= Abdel hay Mashhour =

Egyptian academic administrator (1923–2020)

Abdel Hay Mashhour (1 July 1923 – 16 April 2020) was an Egyptian academic administrator who was President of Tanta University in Egypt from 18 September 1978 to 31 July 1983.

Mashhour was the president of the Egyptian Orthopaedic Association from 1989 to 1990 and was an honorary fellow of the International College of Surgeons.

== Qualifications ==
Bachelor of Medicine and Surgery cum laude of Medicine, Cairo 1948.
Diploma of General Surgery, Faculty of Medicine, Cairo University, 1953.
Diploma in Orthopedic Surgery, Faculty of Medicine, Cairo University, 1954.
Master's degree in Orthopedic Surgery, Faculty of Medicine, Cairo University, 1961.

== Career ==
Mashhour joined the Ministry of Health as a doctor 20 February 1966.
and became an Assistant Professor of Orthopedic Surgery, Faculty of Medicine 21 February 1966 Tanta University.
He was promoted to Professor of Orthopedic Surgery, Faculty of Medicine 28 March 1972 Tanta University.
Later Emeritus Professor of Orthopedic Surgery, Faculty of Medicine with effect from 31 September 1983.

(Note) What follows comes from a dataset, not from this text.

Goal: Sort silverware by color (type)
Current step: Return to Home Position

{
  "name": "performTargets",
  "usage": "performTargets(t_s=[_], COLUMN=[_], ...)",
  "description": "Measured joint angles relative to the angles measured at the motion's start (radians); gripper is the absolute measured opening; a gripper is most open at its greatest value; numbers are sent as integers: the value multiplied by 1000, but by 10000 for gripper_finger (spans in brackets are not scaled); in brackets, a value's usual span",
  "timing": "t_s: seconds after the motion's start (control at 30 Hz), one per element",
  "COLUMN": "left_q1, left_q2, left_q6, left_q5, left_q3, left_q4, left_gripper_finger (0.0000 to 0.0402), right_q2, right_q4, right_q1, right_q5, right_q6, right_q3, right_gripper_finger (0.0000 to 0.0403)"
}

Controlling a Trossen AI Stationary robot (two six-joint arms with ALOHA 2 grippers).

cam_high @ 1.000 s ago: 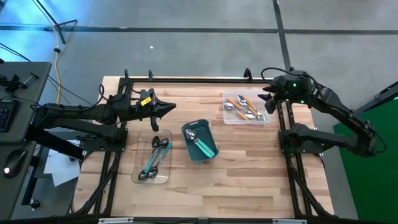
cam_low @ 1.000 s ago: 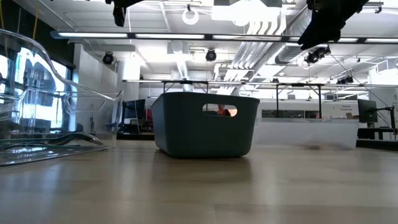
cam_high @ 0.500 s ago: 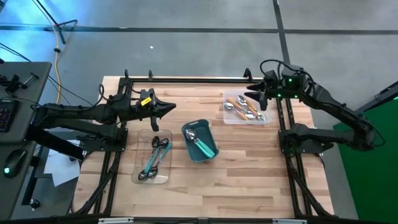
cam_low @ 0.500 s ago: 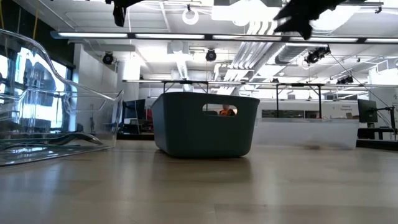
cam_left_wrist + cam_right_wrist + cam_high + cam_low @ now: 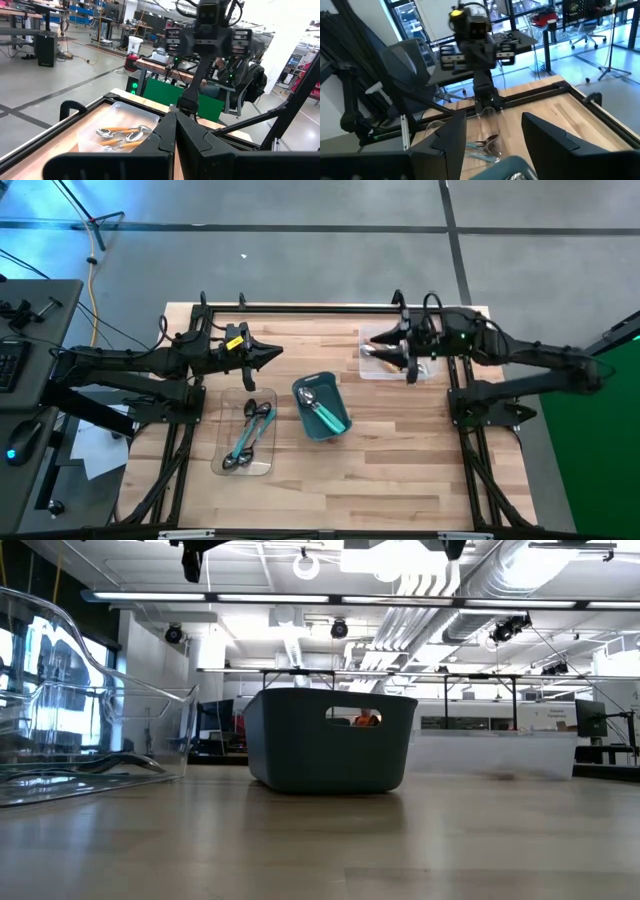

=== Administrative positions ===
Head of the Department of Surgery, Faculty of Medicine Tanta starting from 28 March 1972 to 5 November 1977.
Dean of the Faculty of Medicine Tanta from 6 November 1977.
President of Tanta University from the period 18 September 1978 to 31 July 1983.

== Death ==
Mashhour died on 16 April 2020, at the age of 96.